There are four main steps involved for a head and shoulders pattern to complete itself and usher in a reversal. The first phase is the creation of the “left shoulder,” which is built when the stock in question rises to a new high and then retraces to a new low. The second step is the creation of the “head,” which happens when the stock reaches an even higher high, then retraces back toward the low that was formed by the left shoulder. The “right shoulder” is created in the third step, and it is formed with a high that is lower than the head’s high, which also reverts to the left shoulder’s low. The pattern finishes when the price of the stock falls below the neckline, which is the support line established by the level of the lows reached each of the previously mentioned trios of retracements.
These steps are in place regardless of what version of the head and shoulders pattern is manifested.
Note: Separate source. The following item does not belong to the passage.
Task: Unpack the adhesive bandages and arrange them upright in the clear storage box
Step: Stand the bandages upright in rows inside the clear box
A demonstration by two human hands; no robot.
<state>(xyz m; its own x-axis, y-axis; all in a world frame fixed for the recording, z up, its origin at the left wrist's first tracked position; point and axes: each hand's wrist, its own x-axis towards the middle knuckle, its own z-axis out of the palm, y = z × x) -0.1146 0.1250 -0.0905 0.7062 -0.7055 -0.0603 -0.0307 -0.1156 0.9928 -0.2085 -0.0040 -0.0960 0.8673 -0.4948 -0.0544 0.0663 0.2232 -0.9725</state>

When this pattern develops in a head and shoulders top, it signals the end of an uptrend. When it develops in a head and shoulders bottom, it signals the end of a downtrend.
The completion of the pattern is the element that is of highest interest to investors. When the stock pattern plunges below the line of support (or rises above the line of resistance), the trend is considered reversed, which is typically the point of entry a lot of investors will utilize.
With that being said, when a stock breaks through this entry point, there’s a good chance that it won’t continue its upward or downward trajectory in an exclusive fashion. There may be a situation commonly known as a “throwback” that could develop. This situation occurs when the price breaks through the neckline, only to retreat to the neckline. This hiccup doesn’t mean that the trend reversal is going to reverse entirely. Generally speaking, such movement is considered a “test” of the newly established line of support or resistance. There’s no reason to freak out when this throwback happens. In fact, savvy investors may suggest to ride the apparent storm out and let the effects of the throwback pass – doing so may cost the investor a bigger profit.
Using Peaks to Pique Your Stock Interest
The peaks and troughs associated with head and shoulders patterns may appear to be self-explanatory. However, by digging into the “why” of the pattern as opposed to merely accepting the visual, investors can get a much better, and more predictable, bead on a stock’s performance over a given time interval. It’s this kind of foresight that those just getting their feet wet in the fast-paced world of technical analytics can use to make the most informed decisions possible.